• **Work instructions**
Review the listing and copy each line that holds the word "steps".

Given material START

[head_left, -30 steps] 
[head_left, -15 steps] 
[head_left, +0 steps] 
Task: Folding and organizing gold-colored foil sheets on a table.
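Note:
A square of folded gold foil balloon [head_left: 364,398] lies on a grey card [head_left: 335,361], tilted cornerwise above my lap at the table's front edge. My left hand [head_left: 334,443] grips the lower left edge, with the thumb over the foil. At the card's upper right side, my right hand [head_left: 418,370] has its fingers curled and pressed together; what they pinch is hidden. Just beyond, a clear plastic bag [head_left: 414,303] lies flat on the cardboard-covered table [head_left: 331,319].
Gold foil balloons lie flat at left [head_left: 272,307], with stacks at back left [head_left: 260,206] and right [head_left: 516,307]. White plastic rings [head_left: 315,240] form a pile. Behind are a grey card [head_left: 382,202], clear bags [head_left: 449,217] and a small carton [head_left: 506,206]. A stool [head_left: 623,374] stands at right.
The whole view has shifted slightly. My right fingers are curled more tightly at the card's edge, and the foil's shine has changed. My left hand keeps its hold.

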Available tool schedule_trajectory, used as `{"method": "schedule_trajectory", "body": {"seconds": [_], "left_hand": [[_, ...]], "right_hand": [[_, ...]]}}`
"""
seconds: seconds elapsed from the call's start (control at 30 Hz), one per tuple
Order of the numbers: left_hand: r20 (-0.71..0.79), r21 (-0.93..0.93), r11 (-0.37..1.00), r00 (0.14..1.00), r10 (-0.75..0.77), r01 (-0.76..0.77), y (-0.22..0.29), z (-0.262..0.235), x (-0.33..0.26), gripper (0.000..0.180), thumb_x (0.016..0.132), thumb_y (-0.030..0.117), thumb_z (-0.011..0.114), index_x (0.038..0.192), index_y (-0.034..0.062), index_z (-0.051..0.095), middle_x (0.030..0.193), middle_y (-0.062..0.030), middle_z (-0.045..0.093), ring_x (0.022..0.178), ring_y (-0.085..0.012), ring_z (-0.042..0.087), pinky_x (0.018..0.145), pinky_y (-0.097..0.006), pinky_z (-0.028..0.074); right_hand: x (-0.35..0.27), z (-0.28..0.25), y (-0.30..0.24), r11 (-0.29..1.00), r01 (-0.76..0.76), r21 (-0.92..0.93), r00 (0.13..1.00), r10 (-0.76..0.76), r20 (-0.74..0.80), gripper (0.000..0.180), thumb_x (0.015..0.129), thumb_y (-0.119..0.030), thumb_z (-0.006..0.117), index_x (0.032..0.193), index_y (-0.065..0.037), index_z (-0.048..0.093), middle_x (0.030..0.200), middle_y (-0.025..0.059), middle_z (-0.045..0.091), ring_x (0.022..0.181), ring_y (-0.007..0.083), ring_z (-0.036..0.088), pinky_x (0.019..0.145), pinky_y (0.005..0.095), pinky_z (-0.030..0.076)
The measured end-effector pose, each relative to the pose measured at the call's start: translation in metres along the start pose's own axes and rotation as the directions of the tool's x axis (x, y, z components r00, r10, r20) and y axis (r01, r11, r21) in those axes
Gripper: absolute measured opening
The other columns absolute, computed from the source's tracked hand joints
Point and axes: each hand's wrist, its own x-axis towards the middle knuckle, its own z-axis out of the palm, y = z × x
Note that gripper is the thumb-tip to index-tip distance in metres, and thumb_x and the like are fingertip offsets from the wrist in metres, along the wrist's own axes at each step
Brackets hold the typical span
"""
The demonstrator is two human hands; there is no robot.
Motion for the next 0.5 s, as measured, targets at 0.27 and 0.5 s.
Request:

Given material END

• **Exercise output**
[head_left, -30 steps] 
[head_left, -15 steps] 
[head_left, +0 steps] 

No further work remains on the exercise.